Kita harus percaya bahwa sudah banyak upaya yang dilakukan kemenkes, pemda, dan jajarannya untuk menurunkan/mencegah AKI, tentu dengan biaya yang tidak sedikit. Upaya-upaya tersebut mungkin tidak terintegrasi dan terkoneksi dengan baik satu sama lain dalam 1 konsep yang jelas mulai hulu ke hilir dan lintas fungsi. Masing-masing membangun sistem sesuai tupoksinya masing-masing (misal: sistem pembiayaan dibangun sendiri oleh yang mengurusi pembiayaan, sistem klinis dibangun sendiri oleh para klinisi, sistem manajemen dibangun oleh para manajer KIA, sistem informasi dibangun oleh bagian IT, dll) dan semuanya menghabiskan dana yang tiada sedikit. Sewaktu sistem-sistem tersebut diimplementasikan di lapangan terjadilah kekacauan karena tidak selalu seiring sejalan, yang pusing adalah para pelaksana di lapangan. Seharusnya sistem-sistem tersebut menjadi sub sistem dari sebuah konsep penurunan/pencegahan AKI, yang saling mendukung dan terkoneksi dengan baik satu sama lain.

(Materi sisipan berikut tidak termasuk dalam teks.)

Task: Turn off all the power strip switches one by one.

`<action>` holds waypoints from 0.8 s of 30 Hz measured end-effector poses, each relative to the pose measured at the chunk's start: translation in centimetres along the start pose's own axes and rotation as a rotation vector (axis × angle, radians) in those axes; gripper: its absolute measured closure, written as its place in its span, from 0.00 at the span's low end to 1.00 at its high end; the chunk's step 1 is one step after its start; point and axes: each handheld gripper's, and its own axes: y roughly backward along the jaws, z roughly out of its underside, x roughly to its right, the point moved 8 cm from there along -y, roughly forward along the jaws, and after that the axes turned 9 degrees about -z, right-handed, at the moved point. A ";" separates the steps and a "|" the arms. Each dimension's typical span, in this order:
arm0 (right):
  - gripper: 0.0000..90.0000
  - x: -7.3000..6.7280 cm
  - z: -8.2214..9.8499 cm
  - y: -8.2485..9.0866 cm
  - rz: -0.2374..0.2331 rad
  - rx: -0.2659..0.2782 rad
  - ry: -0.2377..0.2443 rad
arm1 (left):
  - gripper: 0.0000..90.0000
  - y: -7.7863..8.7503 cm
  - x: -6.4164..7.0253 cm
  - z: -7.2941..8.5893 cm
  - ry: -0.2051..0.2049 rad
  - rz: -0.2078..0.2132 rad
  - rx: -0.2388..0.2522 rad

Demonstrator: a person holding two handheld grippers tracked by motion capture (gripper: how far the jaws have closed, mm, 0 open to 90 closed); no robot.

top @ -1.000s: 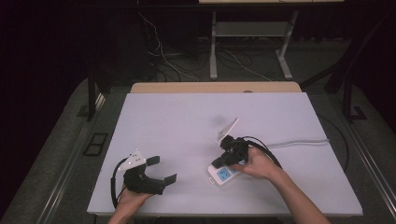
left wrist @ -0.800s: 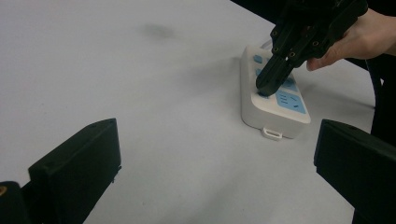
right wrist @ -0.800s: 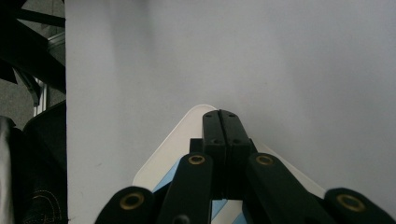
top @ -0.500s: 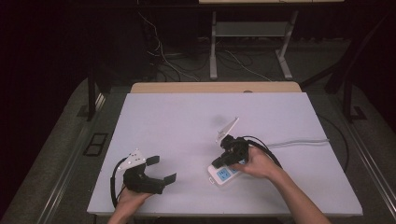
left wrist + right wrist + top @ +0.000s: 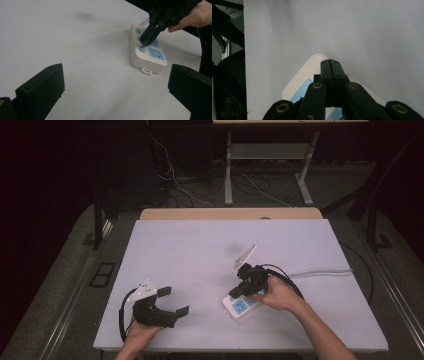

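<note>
Left gripper (image 5: 174,301) at about 7 o'clock on the white table (image 5: 200,250), held low in the left hand (image 5: 142,332), jaws spread wide with bare tabletop between them; nothing gripped, nothing touched. Seen along its own jaws in the left gripper view (image 5: 115,82): two black blocks far apart at the bottom corners, the power strip (image 5: 147,48) lying beyond the gap.

Right gripper (image 5: 235,291) at about 5 o'clock from the table's middle, held in the right hand (image 5: 280,295), jaws pressed together into a single black tip. In the right gripper view (image 5: 330,65) the two halves meet along a thin seam with no gap. In the left gripper view that closed tip (image 5: 147,40) comes down onto the top face of the strip, among the small blue buttons; contact looks likely, though hard to confirm. Nothing pinched between the jaws.

Power strip (image 5: 241,305): white, rounded-corner body, blue socket panels and small blue switch buttons along its top, a small hanging tab at the near end in the left gripper view. Flat on the table, just beside and partly under the right hand.

Long axis on a diagonal in the high view, from about 7 o'clock to about 1 o'clock, free end toward 7. Grey cord (image 5: 320,272) on the table toward 3 o'clock, beyond the right hand.
</note>
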 end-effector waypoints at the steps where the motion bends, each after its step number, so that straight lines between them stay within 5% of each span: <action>1: 1.00 -0.1 -0.1 0.1 -0.003 0.007 -0.004 | 0.00 0.0 0.0 0.0 0.000 0.000 0.000; 13: 0.96 -0.1 0.0 3.5 0.039 0.121 -0.027 | 0.00 0.0 0.1 0.0 -0.004 0.001 0.004; 24: 0.37 0.5 2.7 7.5 0.135 0.275 -0.141 | 0.00 0.0 0.3 0.0 0.006 0.004 0.006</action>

Sesuai tujuan umum peringatan HKN Ke-49 adalah untuk mengenalkan JKN kepada seluruh rakyat Indonesia sehingga masyarakat dapat memperoleh manfaat kesehatan sekaligus sebagai momentum penekanan terhadap preventif dan promotif. Pada 1 Januari 2014 akan mulai diberlakukan JKN yang diselenggarakan oleh BPJS dengan jumlah dana tidak sedikit, tentu kita berharap akan berdampak pada perbaikan DKM seperti AKI, AKB, Gizi, Angka kesakitan, Umur Harapan Hidup (UHH), dll. Dimana dampak berikutnya adalah meningkatkan indeks pembanguan manusia (IPM) Indonesia.

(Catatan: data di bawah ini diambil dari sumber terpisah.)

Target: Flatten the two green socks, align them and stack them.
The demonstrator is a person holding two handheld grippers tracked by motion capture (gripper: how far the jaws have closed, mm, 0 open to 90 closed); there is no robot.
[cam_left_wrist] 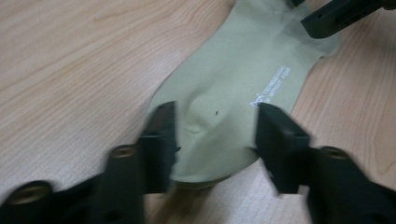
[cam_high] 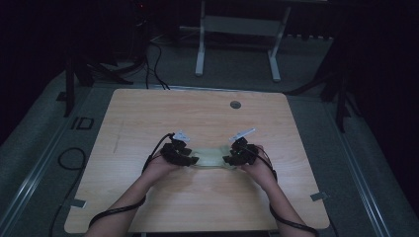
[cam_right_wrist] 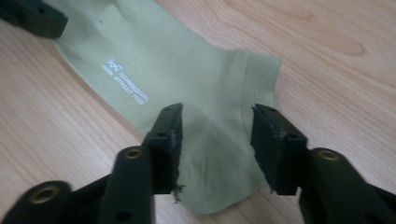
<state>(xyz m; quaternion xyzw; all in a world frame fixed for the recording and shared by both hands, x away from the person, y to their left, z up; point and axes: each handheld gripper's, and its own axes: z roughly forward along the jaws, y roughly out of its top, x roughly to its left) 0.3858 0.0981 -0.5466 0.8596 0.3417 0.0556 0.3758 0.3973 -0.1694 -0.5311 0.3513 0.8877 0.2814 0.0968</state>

Namun sangat mengejutkan pada launching hasil SDKI 2012 (25 September 2013) bahwa AKI nasional meningkat menjadi 359/100.000 KH, dari 228 pada pada SDKI 2007. Agak melegakan bahwa AKBayi sedikit menurun dari 34/1000 KH pada SDKI 2007 menjadi 32 pada SDKI 2012, dan AKBalita dari 44 pada SDKI 2007 menjadi 40 pada SDKI 2012 .Jauh panggang dari api, bagaimana mencapai target MDG's 2015, yaitu AKI 102, AKBayi 23 dan AKBalita 32? Perlu upaya sungguh-sungguh dengan strategi luar biasa, dengan melihat permasalahan dan pemecahan masalah yang bersifat spesifik terintegrasi dan fokus, melibatkan semua stakeholders dari hulu ke hilir dan lintas fungsi.

Apa yang akan kita lakukan selama setahun ke depan? Sehingga pada HKN ke 50 tahun 2014, bangsa Indonesia bisa bernyanyi riang...tralala.... trilili...INDONESIA CINTA SEHAT.